Last year, Tony Molina released Dissed and Dismissed, an album that calls all of those pop expectations into question. The 12-song, 11-minute album is now being reissued by Slumberland Records, and now a wider audience can glimpse this quick blast of power-pop that is very rooted in experience but isn’t all that interested in defining that experience.

Molina’s songs follow a pretty uniform structure, save the finger-picked instrumental lovingly titled “Sick Ass Riff”. The song opens with a blast of power chords and a deep hook under Molina’s one or two short verses. Then there’s a big-riff breakdown with big drums, rumbling bass, and double-guitar shredding grandeur. This breakdown at the end undercuts any notion of this album being bedroom or lo-fi. If the songs sound a bit murky, and if they are terribly short — “Don’t Come Back” is an epic here running at 1:32 — they are never small.

But those riffs also cut off exactly what we expect from these songs. As the verses come and go quickly, and only once, they also read as the chorus (though, again, only sung once). They establish a hummable, even repeatable melody, but they refuse to repeat that melody. Instead, the big guitars and drums come in and hi-jack the proceedings. Even then, though, that onslaught comes and goes with only a cycle or two.

Take opener “Nowhere to Go”. It implies some desire to linger with the atmospheric feedback that begins the song, but when the power chords churn in and Molina sings his verse about there being “nowhere else to go”, then we get the rise and fall guitar hook that feels vaguely frustrated, vaguely sad in its heroics.
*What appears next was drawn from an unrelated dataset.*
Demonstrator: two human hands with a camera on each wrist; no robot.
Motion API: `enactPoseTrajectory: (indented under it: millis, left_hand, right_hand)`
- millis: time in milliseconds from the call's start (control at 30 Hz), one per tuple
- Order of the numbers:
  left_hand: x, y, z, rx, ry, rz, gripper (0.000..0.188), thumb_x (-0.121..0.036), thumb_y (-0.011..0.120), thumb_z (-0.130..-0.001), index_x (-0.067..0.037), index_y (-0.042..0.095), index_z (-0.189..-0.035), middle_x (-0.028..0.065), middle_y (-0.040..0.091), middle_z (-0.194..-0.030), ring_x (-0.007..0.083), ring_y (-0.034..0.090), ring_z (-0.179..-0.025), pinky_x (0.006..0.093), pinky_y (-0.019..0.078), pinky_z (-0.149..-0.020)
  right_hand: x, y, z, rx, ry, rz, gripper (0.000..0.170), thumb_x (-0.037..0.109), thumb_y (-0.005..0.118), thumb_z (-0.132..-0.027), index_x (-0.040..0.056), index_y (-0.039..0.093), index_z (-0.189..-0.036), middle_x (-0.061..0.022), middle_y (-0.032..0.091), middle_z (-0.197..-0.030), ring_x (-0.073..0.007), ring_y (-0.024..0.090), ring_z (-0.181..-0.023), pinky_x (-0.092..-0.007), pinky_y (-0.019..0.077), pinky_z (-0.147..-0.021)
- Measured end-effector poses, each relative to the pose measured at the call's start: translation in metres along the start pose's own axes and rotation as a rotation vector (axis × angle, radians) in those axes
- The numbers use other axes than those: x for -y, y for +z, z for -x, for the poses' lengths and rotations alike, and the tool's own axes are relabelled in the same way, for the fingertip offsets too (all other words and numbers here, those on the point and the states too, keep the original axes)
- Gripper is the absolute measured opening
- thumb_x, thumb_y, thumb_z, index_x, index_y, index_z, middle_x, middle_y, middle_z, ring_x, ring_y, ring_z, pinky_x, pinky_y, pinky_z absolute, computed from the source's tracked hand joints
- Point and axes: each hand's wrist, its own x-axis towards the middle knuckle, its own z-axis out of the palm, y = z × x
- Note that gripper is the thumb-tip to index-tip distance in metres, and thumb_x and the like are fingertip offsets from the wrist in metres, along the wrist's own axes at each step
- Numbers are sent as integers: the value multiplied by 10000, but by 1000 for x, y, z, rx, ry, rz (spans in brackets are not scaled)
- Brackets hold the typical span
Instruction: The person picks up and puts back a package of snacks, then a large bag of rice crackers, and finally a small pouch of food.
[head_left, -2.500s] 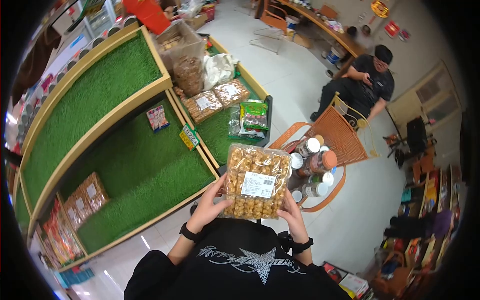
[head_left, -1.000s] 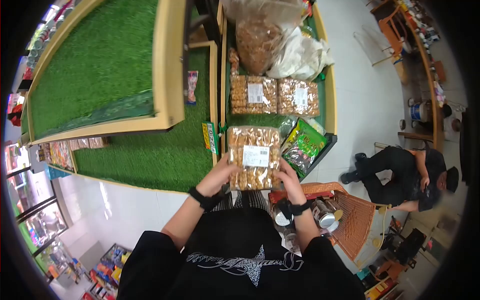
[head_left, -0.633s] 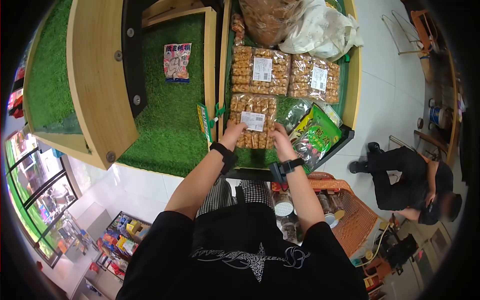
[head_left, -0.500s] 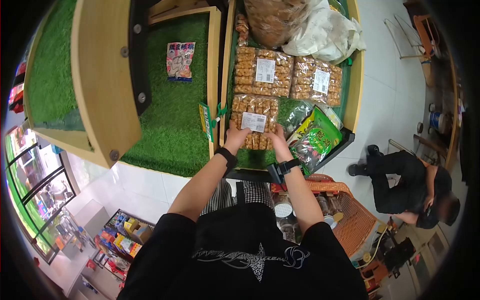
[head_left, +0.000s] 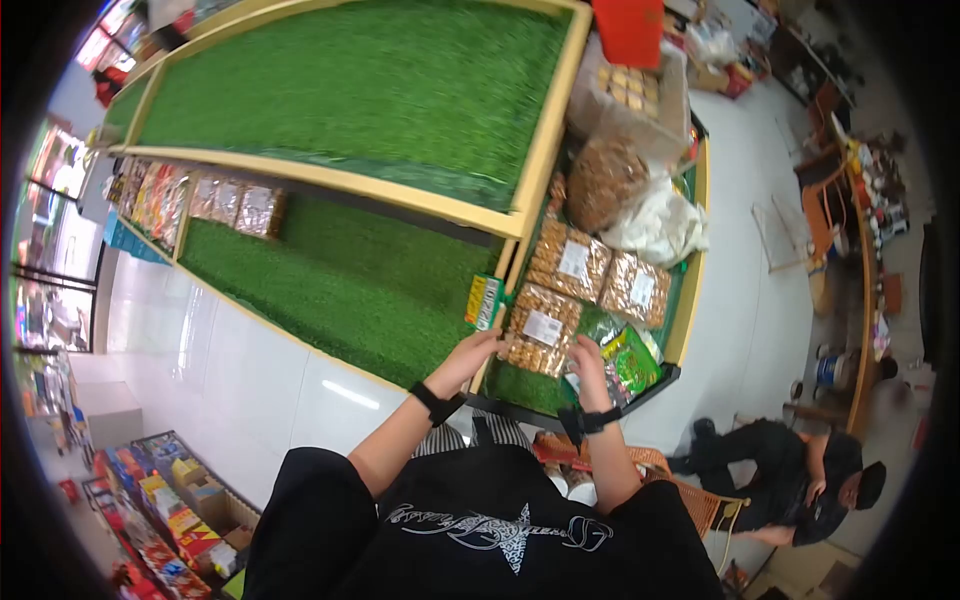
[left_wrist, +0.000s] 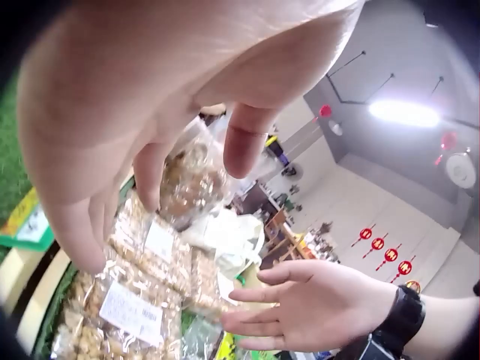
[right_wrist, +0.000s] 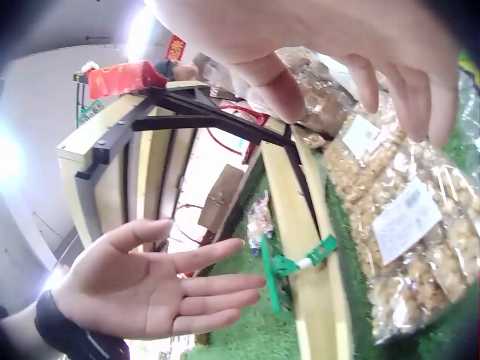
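A clear pack of golden snack blocks with a white label (head_left: pixel 541 329) lies on green turf in the shelf's right section, beside two similar packs (head_left: pixel 572 260). My left hand (head_left: pixel 470 360) is at its left side, and my right hand (head_left: pixel 590 368) is at its right. Both wrist views show the hands apart from the pack, fingers spread or relaxed, holding nothing. In the left wrist view the labelled pack (left_wrist: pixel 129 311) is below the left fingers; in the right wrist view the same pack (right_wrist: pixel 409 225) lies below the right fingers.
A price tag (head_left: pixel 482 302) hangs on the wooden divider. Green snack bags (head_left: pixel 630 362), a white bag (head_left: pixel 660 222) and a large brown-filled bag (head_left: pixel 607 182) share the section. A basket (head_left: pixel 700 503) stands below right; a person (head_left: pixel 770 465) sits beyond.
The pack went from both hands' hold above the shelf down onto the turf beside the others. Both hands have since let go and moved slightly apart. The head view has turned and widened.
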Motion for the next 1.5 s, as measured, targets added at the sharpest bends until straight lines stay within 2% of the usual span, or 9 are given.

And then it’s gone.

Considering how intensely catchy these songs are, from the sped-up fuzz blast of “Change My Ways” to the isolated haze of guitar on “Nothing I Can Do” or moody textures of “Spoke Too Soon”, you’d think Molina would want to spend more time here, or give us more time, to relish these perfectly constructed melodies, these unbridled and energetic guitar fills. But instead, the songs simply lay them out on the table and then walk away. These aren’t musical feasts. Each song is more like a musical equivalent of amuse-bouche, a one-bite taste that teases a meal that never comes.

But maybe this isn’t about denial. Many of Molina’s lyrics end in some sort of finality. As the title implies, there’s a lot of disconnect and isolation here. Molina is often left or feeling lost. He’s got “nowhere else to go” or he’s “back to his old ways / And that’s how it’s always gonna stay”. When it’s not about things ending, it’s about Molina’s hands being tied, as on the aptly titled “Nothing I Can Do” or how he admits “my thoughts come back to you” on “Change My Ways”.

These are the two places these songs head toward — dead ends and negative repetition. It may seem like a wink, on an album of brief pop snippets, to cover Guided by Voices’ “Wandering Boy Poet”, but the quotidian repetition of that song (rendered beautifully by Molina in a rare acoustic moment) is just another cul-de-sac on this record.

So the brevity of these songs becomes representative but not reflective. Molina doesn’t find meaning in these moments of dismissal or loss, but rather puts them to song without any of the comfort of an implied moving on or the cathartic notion of reliving the pain. What Molina does instead is a bit more interesting, a bit more reflexive. If he states the situation plainly in his verses, the guitar work acts as a counterbalance. It’s music acts as an escape, a salve. The music as the transcendent thing that life can’t ever quite be. It doesn’t explain these hard moments, but it couches them, for just a moment, in a triumphant sound.

So, if Molina isn’t trying to figure these moments out through song, he’s at least asserting an interesting sort of control over them by putting them in these small structures, by subbing out emotional pain for the feeling music can create in the moment. The brief expression of this musical bliss risks limiting its effect, and it takes a few listens before the overall order and sense of Dissed and Dismissed takes hold. But once it does, the album becomes a fascinating study on what happens when music just exists, in all its glory, for a moment. This fascinating album presents us with both representation and escape, without providing an explanation for either.